Kini jarak mereka sangat dekat, saling berhadapan, saling menatap tajam.

"Kamu yang harus ngaca! Mana ada cowok yang mau nikah sama cewek berandalan nggak punya sopan santun kayak kamu!"

Plakkk! Sebuah tamparan keras mendarat tepat di pipi kanan Razi. Meninggalkan ruam kemerahan di pipinya itu.

Pemandangan itu membuat semua orang yang berada di dalam restoran itu terperangah. Termasuk orangtua mereka dan Gagas.

"Kamu!" Hanya kata itu yang mampu terlontar dari lisan Maira dengan suara setengah parau. Telapak tangannya mengepal. Rahangnya menegang. Ditahannya bulir air mata yang akan menggenang.

"Maira!" Fita menegur putrinya itu dengan lantang. Kini kepalanya terasa cenat-cenut.

"Maaf semuanya, saya pamit dulu. Assalamu'alaikum!" Maira segera berbalik arah meninggalkan restoran itu. Tidak menghiraukan suara Ayah dan Bundanya yang memanggil berkali-kali. Dengan cepat ia berjalan menuruni eskalator Mall tersebut. Tangisan yang tadi ditahannya kini telah tumpah. Sambil berlari, kedua tangannya sibuk menghapus bulir-bulir itu.

Ia bukan tipe wanita cengeng seperti ini. Namun luka menganga dari masa lalu yang telah tertutup itu kini kembali terbuka. Semua gara-gara pertemuannya dengan Razi, pria yang pernah menyakitinya di masa lalu.

Sesampainya di depan lobby Mall, Maira mengeluarkan ponsel dari sakunya. Ia memilih salah satu nomor kontak yang tertera di layar untuk dihubungi.

"Halo, Rur! Malam ini bisa kita ketemuan?"

"Yaaahh! Pliiissss! Gue lagi butuh lo, nih!." Maira berusaha meyakinkan seseorang yang menjadi lawan bicaranya. Ia mencoba menahan isak tangisnya.

"Lo tau nggak sih gue habis ketemu siapa? Si mantan wakil ketua OSIS!"

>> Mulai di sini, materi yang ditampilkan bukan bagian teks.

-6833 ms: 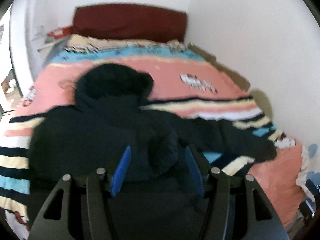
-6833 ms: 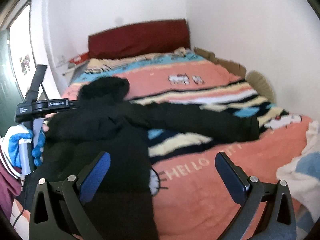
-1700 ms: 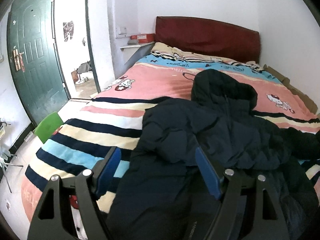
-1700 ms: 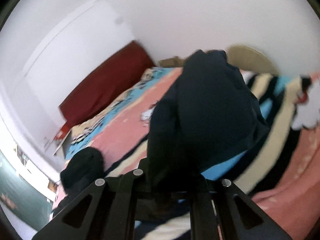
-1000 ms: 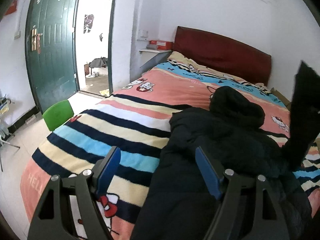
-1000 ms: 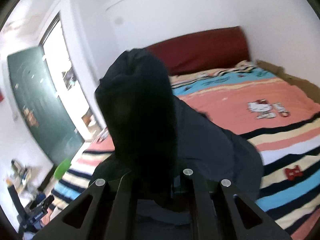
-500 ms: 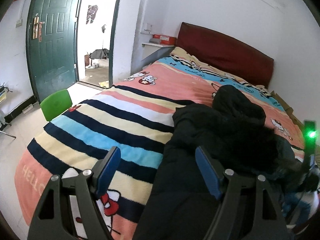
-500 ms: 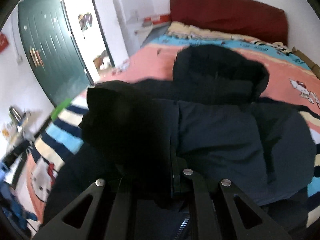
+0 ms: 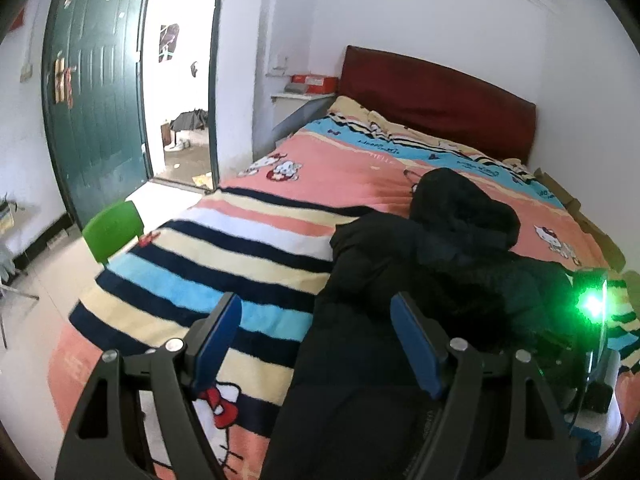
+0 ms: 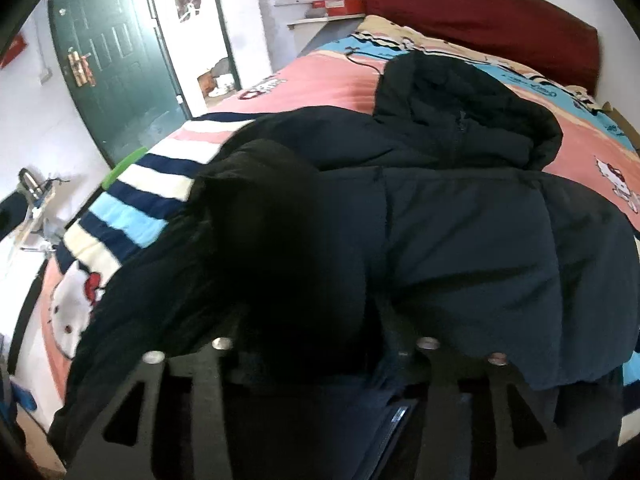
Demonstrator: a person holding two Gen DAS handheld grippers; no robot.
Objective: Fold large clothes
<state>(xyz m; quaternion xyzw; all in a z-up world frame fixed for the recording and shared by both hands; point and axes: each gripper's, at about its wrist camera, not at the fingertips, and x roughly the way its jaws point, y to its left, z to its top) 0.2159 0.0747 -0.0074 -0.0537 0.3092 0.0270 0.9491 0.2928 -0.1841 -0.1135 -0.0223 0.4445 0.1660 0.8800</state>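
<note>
1. Right gripper (image 10: 320, 344): fingers closed down on the black sleeve (image 10: 276, 240) of the puffer jacket (image 10: 480, 240); the cuff bunches up toward 12 o'clock of the fingers.
2. Left gripper (image 9: 316, 336): fingers wide apart, holding nothing, hovering over the jacket's hem edge.
3. Jacket lies front-up on the striped blanket (image 9: 224, 256) of the bed, hood (image 10: 460, 92) toward the headboard (image 9: 436, 100) at 12 o'clock.
4. Step judged: sleeve fold-in across the chest.
5. Next likely calls for laying the sleeve flat, releasing, then smoothing.
</note>
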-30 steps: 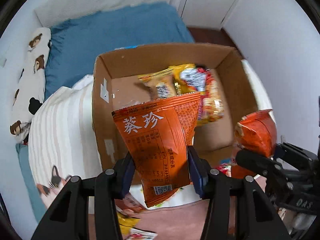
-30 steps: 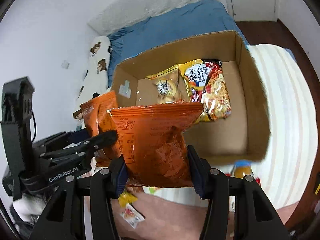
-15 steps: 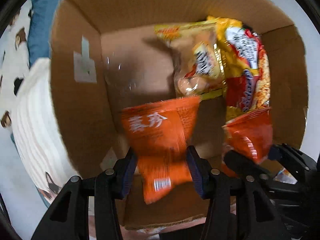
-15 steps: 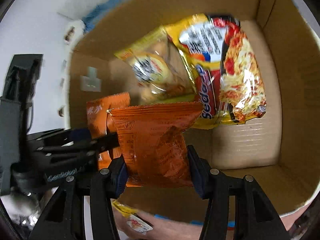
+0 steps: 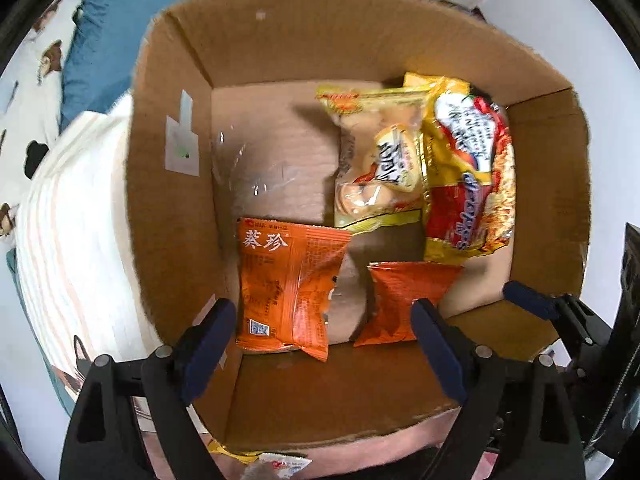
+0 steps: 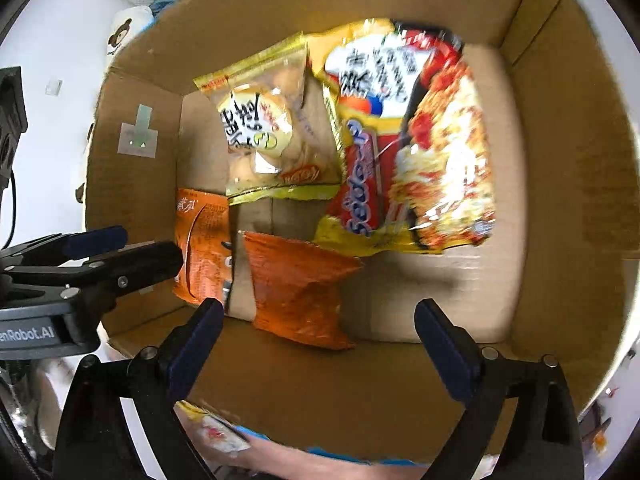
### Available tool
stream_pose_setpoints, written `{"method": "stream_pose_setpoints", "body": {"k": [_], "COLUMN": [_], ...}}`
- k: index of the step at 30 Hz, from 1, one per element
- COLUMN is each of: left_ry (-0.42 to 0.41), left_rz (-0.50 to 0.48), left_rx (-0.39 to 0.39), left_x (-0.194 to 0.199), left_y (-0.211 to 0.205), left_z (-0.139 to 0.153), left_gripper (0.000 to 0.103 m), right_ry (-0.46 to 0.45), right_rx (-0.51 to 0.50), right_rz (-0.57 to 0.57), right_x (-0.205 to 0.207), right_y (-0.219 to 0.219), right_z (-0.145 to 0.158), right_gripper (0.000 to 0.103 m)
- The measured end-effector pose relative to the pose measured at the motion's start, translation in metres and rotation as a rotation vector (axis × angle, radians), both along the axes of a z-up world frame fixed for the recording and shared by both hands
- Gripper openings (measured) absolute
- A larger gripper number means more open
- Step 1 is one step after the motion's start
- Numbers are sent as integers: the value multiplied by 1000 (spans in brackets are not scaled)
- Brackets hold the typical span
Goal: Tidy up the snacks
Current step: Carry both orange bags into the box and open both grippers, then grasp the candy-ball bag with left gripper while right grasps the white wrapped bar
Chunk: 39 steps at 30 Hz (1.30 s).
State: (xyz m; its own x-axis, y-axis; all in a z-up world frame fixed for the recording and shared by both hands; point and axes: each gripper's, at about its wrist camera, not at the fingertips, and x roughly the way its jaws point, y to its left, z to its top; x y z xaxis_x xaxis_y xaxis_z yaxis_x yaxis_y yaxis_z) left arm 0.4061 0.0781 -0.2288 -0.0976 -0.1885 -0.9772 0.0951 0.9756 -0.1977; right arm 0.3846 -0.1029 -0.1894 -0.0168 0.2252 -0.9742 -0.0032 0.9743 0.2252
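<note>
Your box (image 5: 172, 208) sat open on the striped bedding (image 5: 76, 240). Inside it lay, largest first: noodle pack (image 5: 468, 176) by the right wall, bun bag (image 5: 376, 160) touching its left edge, and two orange packets (image 5: 288, 288) (image 5: 400, 300) on the near floor, apart. Your left gripper (image 5: 320, 344) and right gripper (image 6: 320, 340) were both spread wide, holding nothing.

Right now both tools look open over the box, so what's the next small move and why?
Probably lift both tools straight up out of the cardboard box. The left tool and right tool are open, and both orange snack packets already lie on the box floor, and more snacks lie outside.
</note>
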Motion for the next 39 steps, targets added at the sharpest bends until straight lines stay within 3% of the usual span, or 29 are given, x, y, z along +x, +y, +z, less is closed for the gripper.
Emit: {"method": "stream_pose_setpoints", "body": {"k": [10,22,28,33,36,39], "left_ry": [-310,-507,-594,-580,-544,-465], "left_rz": [67,93,119,178,191,125], "left_rx": [72,69,65,53,93,177], "left_x": [-50,-121,-163,-198,-212,-212], "left_y": [-12,-23,-25,-23,-26,-40], "left_z": [72,124,149,138,111,66], "left_gripper": [89,89,89,89,89,89], "right_ry": [-242,-429,-473,-427,-378,-295], "right_rx": [-119,-128,-62,14,0,24], "right_rz": [28,12,-11,-42,-54,-114], "right_x": [-41,-111,-152,-186,-203,-217], "right_y": [-10,-14,-24,-45,-62,-92], "right_z": [69,127,151,137,112,79], "right_gripper": [98,98,98,98,98,98]}}
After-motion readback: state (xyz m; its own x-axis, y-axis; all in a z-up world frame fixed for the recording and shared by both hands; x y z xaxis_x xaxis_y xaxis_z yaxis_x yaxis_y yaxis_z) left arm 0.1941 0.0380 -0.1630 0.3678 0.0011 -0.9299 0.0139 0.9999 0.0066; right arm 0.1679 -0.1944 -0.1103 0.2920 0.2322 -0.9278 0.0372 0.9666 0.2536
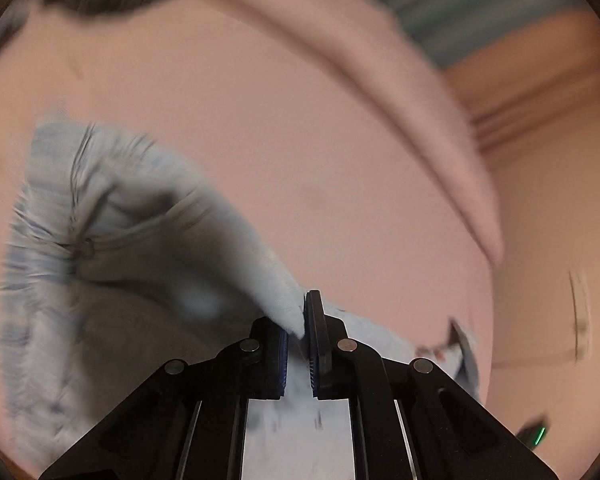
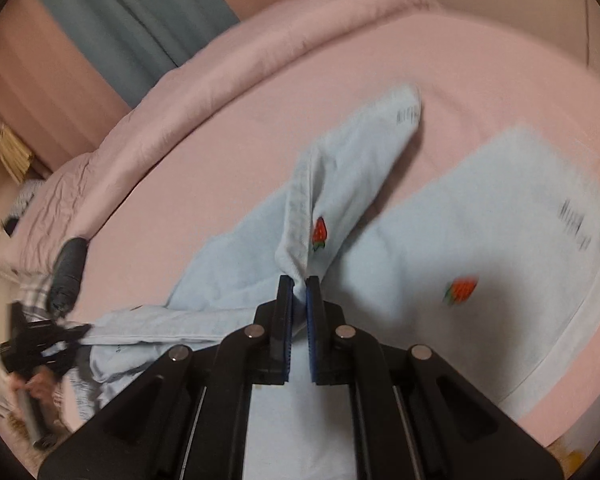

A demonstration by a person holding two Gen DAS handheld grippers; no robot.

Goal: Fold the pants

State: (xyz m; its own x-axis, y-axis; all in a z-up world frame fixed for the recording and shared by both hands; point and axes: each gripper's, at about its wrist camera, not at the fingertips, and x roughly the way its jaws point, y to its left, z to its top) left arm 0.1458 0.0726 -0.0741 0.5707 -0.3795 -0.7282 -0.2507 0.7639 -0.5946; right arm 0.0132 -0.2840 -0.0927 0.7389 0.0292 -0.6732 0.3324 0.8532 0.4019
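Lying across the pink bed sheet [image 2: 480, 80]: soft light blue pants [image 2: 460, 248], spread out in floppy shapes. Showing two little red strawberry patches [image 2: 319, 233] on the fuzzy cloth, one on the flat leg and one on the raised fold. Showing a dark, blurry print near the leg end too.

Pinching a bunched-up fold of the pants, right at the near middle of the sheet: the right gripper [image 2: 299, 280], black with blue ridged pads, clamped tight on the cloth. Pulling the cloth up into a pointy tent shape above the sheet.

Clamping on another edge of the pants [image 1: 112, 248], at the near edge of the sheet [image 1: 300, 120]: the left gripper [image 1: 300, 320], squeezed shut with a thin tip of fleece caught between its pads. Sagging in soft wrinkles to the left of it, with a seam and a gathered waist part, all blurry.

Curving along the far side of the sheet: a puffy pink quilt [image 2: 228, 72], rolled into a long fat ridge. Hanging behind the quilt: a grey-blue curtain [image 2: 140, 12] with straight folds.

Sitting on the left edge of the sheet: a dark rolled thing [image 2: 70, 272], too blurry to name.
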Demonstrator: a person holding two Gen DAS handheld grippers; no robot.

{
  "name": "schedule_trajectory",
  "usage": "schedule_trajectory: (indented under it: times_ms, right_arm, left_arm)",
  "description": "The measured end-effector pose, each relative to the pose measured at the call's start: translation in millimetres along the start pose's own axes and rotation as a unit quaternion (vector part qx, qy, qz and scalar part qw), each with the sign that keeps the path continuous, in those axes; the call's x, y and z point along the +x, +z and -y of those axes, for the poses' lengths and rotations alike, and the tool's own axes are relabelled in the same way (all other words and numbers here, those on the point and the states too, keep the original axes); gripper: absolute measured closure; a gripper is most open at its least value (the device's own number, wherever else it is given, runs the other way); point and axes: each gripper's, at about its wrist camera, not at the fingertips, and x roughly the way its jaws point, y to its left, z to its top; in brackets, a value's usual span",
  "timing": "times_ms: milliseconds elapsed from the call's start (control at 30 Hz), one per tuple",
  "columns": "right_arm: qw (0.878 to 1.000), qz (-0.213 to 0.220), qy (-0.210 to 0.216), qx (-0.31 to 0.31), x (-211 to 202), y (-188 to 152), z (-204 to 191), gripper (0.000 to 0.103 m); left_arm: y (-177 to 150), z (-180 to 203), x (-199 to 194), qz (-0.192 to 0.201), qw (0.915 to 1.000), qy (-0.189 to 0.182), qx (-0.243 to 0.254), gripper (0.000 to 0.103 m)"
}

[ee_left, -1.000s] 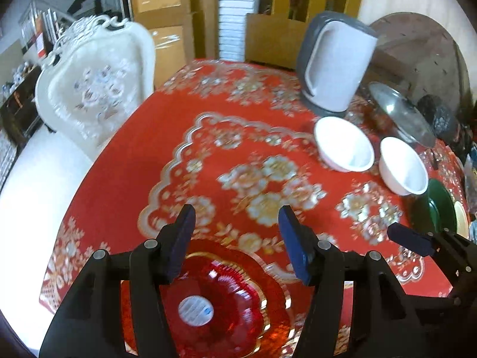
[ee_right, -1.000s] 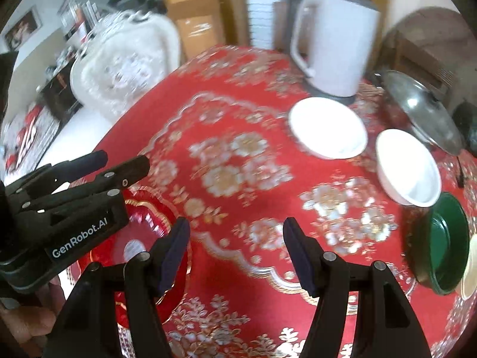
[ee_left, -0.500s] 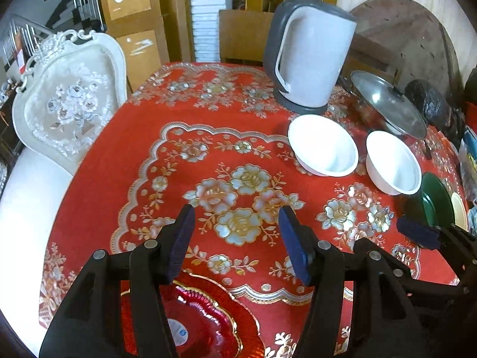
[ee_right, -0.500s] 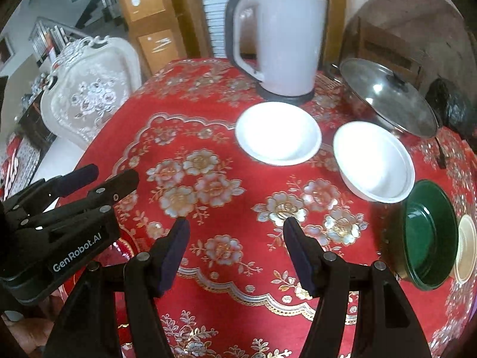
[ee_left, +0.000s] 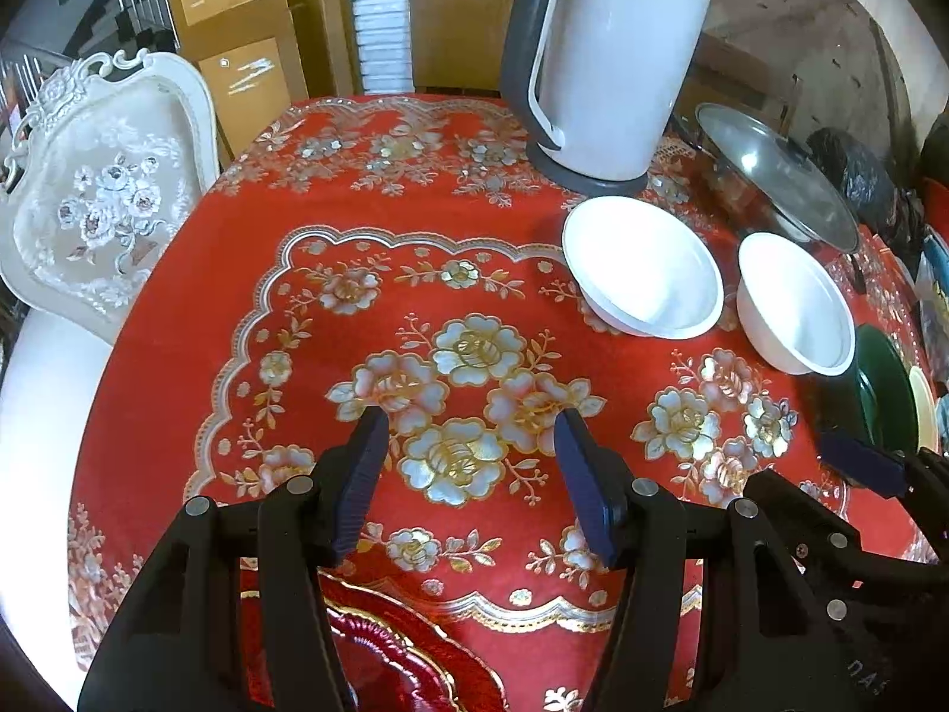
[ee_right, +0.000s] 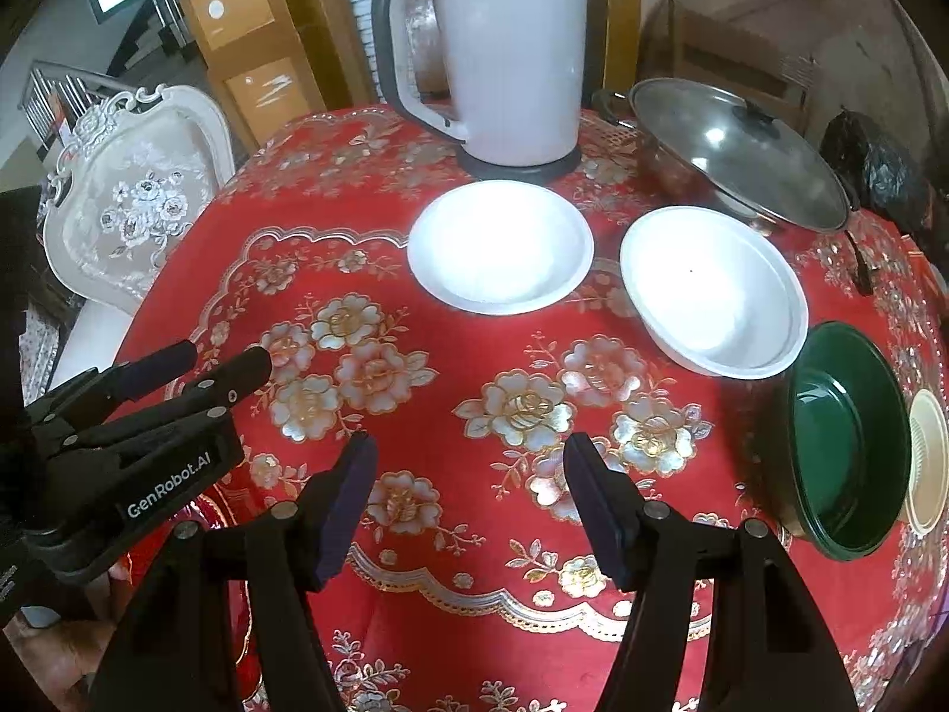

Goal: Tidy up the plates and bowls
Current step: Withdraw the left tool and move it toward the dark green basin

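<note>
At frame centre, both the left gripper (ee_left: 468,463) and right gripper (ee_right: 465,489) hung wide open and empty; the crowded round white ceramic bowls (ee_right: 500,246) risked knocking together.

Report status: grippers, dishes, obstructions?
Left gripper open, right gripper open, both empty. Two white bowls, green bowl untouched. Kettle behind bowls; path clear.

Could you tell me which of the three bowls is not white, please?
The green bowl, at the right end of the row beside the two white bowls, is dark green.
</note>
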Motion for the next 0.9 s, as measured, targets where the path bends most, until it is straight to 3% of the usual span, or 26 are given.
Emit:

"Oke! Nanti jam 7 di warung Mang Dadang ya. See you!" Maira menutup panggilannya dan segera memasukkan ponselnya ke dalam saku.

Maira segera berjalan menuju ke lahan parkir, tempat ia memarkir motor bebeknya. Ia akan kembali ke kantornya di daerah Senayan. Meski hatinya masih diliputi dengan kekesalan, Maira tetap harus fokus untuk menyelesaikan pekerjaannya. Namun tidak dipungkiri, bayangan akan pria itu kini melekat di otaknya.